Assignment: Each line of the listing below that includes "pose" must be copied.

Collected material START

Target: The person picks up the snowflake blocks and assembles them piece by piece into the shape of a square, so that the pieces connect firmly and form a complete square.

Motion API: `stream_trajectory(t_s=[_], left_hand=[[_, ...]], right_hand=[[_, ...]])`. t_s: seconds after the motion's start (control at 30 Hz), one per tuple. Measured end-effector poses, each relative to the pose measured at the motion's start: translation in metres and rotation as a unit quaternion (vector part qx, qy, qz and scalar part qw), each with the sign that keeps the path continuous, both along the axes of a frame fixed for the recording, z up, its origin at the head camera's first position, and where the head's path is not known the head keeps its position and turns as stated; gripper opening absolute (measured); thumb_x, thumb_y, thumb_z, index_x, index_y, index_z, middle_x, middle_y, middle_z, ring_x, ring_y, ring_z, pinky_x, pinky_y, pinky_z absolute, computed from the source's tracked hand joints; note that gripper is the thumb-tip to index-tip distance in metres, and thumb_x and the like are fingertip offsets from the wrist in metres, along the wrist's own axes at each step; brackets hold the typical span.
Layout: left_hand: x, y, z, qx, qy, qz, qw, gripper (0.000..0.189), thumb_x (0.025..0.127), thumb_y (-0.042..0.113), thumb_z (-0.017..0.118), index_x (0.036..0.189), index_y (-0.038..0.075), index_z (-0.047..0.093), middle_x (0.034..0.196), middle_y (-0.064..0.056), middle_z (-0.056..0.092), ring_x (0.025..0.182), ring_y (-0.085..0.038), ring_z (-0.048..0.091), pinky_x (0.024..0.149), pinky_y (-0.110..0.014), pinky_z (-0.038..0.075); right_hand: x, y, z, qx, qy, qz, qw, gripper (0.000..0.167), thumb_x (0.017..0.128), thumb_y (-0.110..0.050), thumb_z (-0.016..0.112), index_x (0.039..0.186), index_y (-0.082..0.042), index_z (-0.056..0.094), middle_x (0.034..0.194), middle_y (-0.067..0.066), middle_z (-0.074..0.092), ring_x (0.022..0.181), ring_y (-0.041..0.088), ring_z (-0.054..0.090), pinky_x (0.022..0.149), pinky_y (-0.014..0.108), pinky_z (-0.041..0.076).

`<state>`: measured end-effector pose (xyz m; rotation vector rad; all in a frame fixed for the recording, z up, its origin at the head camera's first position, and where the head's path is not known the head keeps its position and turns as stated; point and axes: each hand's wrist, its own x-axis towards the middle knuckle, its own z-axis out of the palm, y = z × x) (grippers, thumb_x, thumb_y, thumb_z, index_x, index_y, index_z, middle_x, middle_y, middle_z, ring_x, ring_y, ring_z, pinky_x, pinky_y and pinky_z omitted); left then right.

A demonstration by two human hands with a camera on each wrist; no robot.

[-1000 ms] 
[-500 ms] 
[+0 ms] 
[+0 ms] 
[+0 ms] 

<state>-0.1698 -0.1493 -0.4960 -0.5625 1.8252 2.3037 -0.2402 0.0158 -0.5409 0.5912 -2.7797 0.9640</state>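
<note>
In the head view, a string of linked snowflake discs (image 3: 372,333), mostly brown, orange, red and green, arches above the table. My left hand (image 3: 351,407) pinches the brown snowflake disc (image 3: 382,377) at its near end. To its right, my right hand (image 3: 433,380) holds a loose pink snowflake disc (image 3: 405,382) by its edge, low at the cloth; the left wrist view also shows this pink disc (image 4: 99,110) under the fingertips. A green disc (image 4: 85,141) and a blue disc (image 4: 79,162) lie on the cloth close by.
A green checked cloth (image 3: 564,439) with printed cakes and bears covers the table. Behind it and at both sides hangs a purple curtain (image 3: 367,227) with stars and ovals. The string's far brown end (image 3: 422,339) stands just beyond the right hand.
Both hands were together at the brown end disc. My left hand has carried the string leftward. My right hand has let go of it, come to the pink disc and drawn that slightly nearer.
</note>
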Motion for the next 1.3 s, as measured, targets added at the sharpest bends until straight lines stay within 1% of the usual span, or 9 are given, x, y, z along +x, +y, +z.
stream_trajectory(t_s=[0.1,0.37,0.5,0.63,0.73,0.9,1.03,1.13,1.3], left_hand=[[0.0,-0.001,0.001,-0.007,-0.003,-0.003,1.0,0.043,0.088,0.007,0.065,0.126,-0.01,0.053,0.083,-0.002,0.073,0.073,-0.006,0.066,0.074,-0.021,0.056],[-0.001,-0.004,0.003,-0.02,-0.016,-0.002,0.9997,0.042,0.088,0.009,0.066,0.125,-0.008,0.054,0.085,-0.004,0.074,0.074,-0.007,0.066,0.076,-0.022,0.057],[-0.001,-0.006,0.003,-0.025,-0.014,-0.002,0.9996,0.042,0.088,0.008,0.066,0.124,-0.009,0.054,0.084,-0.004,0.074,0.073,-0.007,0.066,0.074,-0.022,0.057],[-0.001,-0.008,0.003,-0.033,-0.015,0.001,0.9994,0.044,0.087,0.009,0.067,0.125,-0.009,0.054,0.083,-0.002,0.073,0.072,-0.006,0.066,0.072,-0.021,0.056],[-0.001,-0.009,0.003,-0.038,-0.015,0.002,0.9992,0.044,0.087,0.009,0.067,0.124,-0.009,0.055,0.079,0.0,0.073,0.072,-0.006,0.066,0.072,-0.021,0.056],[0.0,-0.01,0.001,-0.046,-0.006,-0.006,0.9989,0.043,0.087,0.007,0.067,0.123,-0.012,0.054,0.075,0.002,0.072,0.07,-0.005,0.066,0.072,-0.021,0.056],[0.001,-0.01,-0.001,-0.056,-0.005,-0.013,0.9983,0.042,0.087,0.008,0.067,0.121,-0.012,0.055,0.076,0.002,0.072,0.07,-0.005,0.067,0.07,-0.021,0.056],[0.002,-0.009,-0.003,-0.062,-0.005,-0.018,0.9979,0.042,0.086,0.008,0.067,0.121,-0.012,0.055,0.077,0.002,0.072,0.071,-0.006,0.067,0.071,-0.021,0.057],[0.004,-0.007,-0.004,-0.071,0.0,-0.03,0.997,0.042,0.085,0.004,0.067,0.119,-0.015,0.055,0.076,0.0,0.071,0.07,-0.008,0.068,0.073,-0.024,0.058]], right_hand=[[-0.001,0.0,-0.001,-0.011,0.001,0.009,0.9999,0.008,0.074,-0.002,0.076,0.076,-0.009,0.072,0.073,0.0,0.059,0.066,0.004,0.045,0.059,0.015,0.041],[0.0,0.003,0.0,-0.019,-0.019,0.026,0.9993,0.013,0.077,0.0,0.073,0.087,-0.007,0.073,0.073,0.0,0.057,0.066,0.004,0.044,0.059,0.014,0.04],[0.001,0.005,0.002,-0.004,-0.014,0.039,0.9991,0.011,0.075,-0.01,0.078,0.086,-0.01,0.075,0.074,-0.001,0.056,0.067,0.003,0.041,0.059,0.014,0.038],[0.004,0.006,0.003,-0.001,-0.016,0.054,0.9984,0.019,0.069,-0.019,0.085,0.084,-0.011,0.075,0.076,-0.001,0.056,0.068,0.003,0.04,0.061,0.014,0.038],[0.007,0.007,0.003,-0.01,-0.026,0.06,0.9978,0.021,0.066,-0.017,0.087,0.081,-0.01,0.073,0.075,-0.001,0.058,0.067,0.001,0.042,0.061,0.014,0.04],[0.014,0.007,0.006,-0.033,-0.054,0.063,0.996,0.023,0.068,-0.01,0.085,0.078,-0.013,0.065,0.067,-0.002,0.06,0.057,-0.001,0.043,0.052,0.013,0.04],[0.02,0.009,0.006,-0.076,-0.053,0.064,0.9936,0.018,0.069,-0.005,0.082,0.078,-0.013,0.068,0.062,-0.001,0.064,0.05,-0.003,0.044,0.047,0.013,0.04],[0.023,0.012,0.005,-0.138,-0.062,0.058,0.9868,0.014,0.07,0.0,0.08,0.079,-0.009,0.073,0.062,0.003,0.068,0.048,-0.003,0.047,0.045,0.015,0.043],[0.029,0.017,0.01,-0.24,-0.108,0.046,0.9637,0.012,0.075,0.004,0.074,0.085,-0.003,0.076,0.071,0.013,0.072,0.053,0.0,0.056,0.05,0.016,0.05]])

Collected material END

Response for this exercise:
Motion API: `stream_trajectory(t_s=[_], left_hand=[[_, ...]], right_hand=[[_, ...]])`. t_s: seconds after the motion's start (control at 30 Hz), one per tuple. Measured end-effector poses, each relative to the pose measured at the motion's start: translation in metres and rotation as a unit quaternion (vector part qx, qy, qz and scalar part qw), each with the sign that keeps the path continuous, both along the axes of a frame fixed for the recording, z up, its origin at the head camera's first position, and where the head's path is not known the head keeps its position and turns as stated; gripper opening absolute (measured); thumb_x, thumb_y, thumb_z, index_x, index_y, index_z, middle_x, middle_y, middle_z, ring_x, ring_y, ring_z, pinky_x, pinky_y, pinky_z absolute, computed from the source's tracked hand joints; note that gripper is the thumb-tip to index-tip distance in metres, and thumb_x and the like are fingertip offsets from the wrist in metres, along the wrist's own axes at each step; brackets hold the typical span.
`<state>`: measured end-effector pose (xyz m; rotation vector rad; all in a frame fixed for the recording, z up, its origin at the head camera's first position, and where the head's path is not known the head keeps its position and turns as stated; point and axes: each hand's wrist, its own x-axis towards the middle knuckle, its own z-axis out of the palm, y = z × x) (grippers, thumb_x, thumb_y, thumb_z, index_x, index_y, index_z, middle_x, middle_y, middle_z, ring_x, ring_y, ring_z, pinky_x, pinky_y and pinky_z omitted); left then right.

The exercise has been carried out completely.